The CED7000 is one of the few shot timers on the market (there isn’t a lot of options out there). But it works quite well, and has a lot of options available, including the ability to add external buzzers and various time displays for competitions, etc.
If you’ve watched any of the Jerry Miculek videos on YouTube, from what I can tell, he uses the CED7000 timer. So unless you are doing some real crazy stuff, it should do everything and more than you could want.
I was turned on to this timer from a training class I attended with SWORD International. After getting a chance to use the timer in a real world training situation, as soon as I got home, I went online and ordered one from Midway USA!
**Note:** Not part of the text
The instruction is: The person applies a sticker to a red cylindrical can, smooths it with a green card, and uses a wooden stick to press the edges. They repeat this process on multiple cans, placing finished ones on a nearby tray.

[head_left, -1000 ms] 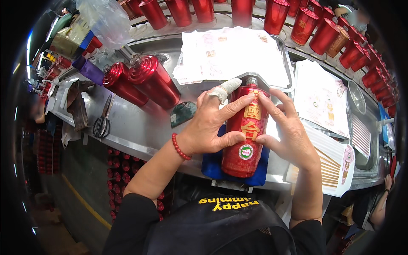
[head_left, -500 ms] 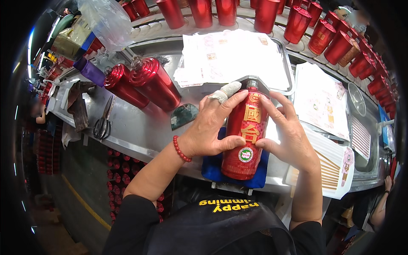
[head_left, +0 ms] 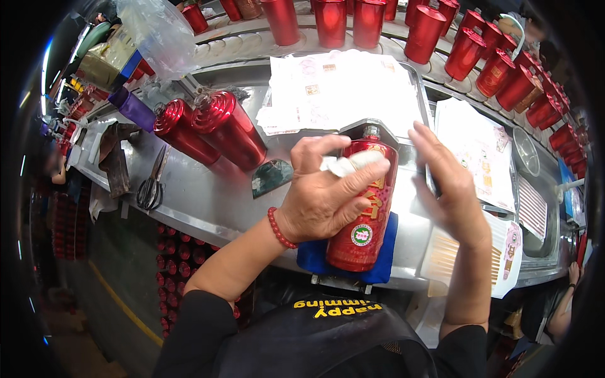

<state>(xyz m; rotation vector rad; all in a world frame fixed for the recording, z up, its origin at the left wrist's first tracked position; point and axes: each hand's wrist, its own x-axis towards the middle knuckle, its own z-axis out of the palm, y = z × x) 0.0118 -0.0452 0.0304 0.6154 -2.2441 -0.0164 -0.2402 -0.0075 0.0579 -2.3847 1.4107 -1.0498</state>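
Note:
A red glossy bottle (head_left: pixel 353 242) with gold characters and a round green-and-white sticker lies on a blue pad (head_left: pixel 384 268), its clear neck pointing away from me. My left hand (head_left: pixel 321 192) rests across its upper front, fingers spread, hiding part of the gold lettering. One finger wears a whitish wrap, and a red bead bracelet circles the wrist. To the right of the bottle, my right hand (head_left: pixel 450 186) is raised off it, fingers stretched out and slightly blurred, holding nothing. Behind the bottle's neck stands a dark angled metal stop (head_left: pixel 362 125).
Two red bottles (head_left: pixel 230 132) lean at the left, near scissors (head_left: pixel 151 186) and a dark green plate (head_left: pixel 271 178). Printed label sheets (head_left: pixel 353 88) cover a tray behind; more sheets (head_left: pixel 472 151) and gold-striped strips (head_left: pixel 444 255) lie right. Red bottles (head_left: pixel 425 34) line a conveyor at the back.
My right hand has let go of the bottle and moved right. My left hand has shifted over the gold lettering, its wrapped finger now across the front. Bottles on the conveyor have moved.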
The main thing I really like about using a shot timer is that it adds a sense of urgency, and heightened sense of awareness while training. It’s almost hard to describe, but when you hear that buzzer, it gets your heart pumping! Also, it gives a really good way to measure improvements and can help you balance that blend of speed and accuracy, down to the hundredth of a second.
For the actual use of the timer, it’s much nicer to have another person be able to start the timer for you, so it’s not in the way, and it’s a little more of a surprise. But, it comes with a wrist and neck lanyard, they also make belt clips for it, something that I may pick up soon. But for now, the neck lanyard seems to work ok for training on your own. There are multiple modes on the device, the mode that i mainly use is the standard IPSC “Comstock” mode with the buzzer set to “Random”. For training on your own, the random mode is the best. It basically boils down to when you hit start, it will randomly buzz anywhere between 2 and 5 seconds. This helps keep you from jumping the start and helps with that adrenaline burst you get.
There are also various other modes of operation, including Par times, silent mode, timer mode, … if you are interested in checking out all of the features, check out the owners manual.
An interesting point I found when going through the manual was that the timer will remember a string of up to 39 shots. So what that means is for any given set of shots (up to 6 sets) will contain 38 shots with splits, then any number over that will be the 39th shot. So if you fire 50 shots, 1-38 will be the first 38 shots, but the 39th shot on the timer will be your 50th shot. I’m not sure when you would want to time something that was more than 39 shots, but just so you know, if you need splits on all of the shots, you’ll need a different device. But I think for standard applications, this should work just fine.
To wrap it all up, if you are not using a shot timer during your training, you should be. The CED7000 is a great timer that has more functions than most will ever use and is the perfect addition to any training regimen. Go pick one up or find someone that has one and ask if you can try it out!